What the exercise asks: Extract all lines from the data beneath that include the word "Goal".

Dataset items:
□ □ □

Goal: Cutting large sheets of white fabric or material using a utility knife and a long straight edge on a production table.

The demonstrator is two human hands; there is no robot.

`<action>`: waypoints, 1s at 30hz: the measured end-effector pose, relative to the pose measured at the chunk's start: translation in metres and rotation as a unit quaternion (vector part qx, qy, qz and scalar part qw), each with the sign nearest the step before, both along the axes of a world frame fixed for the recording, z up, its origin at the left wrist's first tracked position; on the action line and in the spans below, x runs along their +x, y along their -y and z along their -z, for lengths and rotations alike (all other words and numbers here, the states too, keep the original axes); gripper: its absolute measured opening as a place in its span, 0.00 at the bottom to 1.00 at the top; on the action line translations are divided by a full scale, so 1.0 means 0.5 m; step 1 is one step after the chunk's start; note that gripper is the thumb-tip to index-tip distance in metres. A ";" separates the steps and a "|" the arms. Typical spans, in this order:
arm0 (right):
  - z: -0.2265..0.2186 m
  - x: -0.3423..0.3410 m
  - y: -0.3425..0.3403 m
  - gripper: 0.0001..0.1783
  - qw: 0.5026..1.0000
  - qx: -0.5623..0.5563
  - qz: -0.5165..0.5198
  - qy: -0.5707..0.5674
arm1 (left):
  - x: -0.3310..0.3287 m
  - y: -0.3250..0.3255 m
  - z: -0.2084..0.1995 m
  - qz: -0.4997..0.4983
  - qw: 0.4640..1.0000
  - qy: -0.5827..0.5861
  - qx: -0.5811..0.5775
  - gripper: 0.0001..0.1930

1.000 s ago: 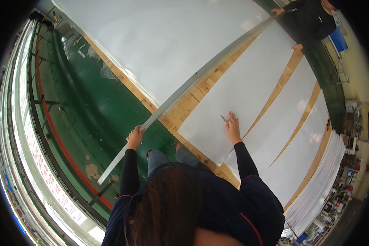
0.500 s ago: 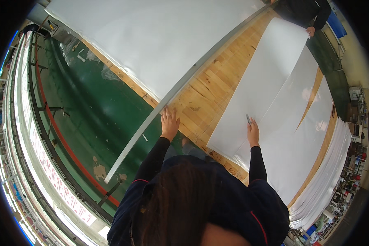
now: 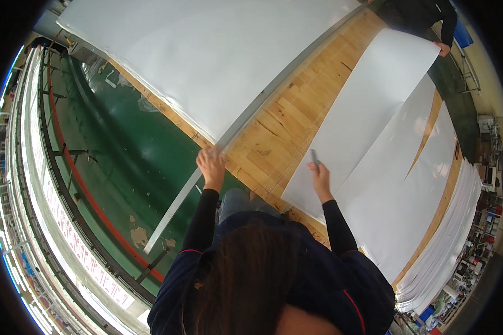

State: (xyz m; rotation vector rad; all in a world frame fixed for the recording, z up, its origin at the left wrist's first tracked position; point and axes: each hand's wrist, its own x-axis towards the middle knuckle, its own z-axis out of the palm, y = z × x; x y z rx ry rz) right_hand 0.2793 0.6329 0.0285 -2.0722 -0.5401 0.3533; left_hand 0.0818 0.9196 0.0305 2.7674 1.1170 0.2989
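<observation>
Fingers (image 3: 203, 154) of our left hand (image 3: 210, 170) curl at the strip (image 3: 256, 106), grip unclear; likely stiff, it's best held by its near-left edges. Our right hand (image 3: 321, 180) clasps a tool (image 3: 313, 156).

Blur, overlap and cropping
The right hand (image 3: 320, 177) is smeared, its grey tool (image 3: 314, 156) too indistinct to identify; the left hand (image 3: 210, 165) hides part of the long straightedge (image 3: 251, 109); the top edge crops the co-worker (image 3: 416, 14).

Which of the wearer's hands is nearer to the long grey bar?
Left. The left hand is right at the grey bar, by the table edge; the right hand is apart, right of it over a white sheet.
</observation>
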 end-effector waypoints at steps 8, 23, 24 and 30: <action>0.029 -0.100 -0.222 0.15 0.975 -0.055 -0.204 -0.063 | -0.029 -0.122 0.029 -0.015 0.994 -0.073 -0.075 0.21; 0.087 -0.151 -0.300 0.15 0.952 0.102 -0.091 -0.273 | -0.003 -0.134 0.000 0.063 0.995 0.054 0.050 0.18; 0.085 -0.147 -0.292 0.15 0.952 0.102 -0.092 -0.273 | -0.003 -0.111 0.007 0.113 0.993 0.031 -0.007 0.16; 0.060 -0.132 -0.262 0.14 0.934 0.090 -0.041 -0.342 | 0.058 -0.051 0.048 0.070 0.996 -0.008 -0.055 0.13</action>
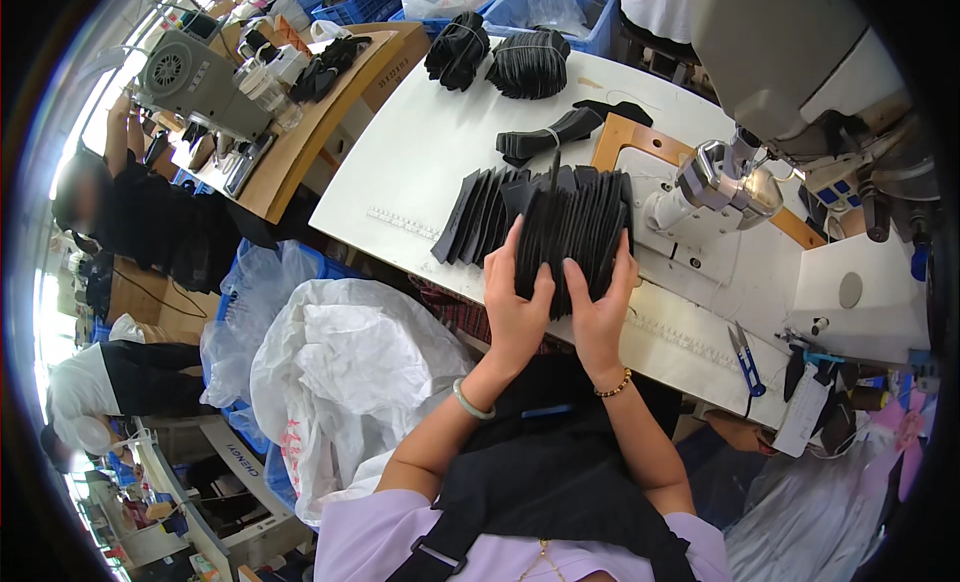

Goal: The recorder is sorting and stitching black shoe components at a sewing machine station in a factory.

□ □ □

Task response:
Goal: Cutting large sheets of white fabric or material using a utility knife and a long straight edge on a production table.
Goal: The recorder is sorting and stitching black shoe components at a sewing machine station in a factory.

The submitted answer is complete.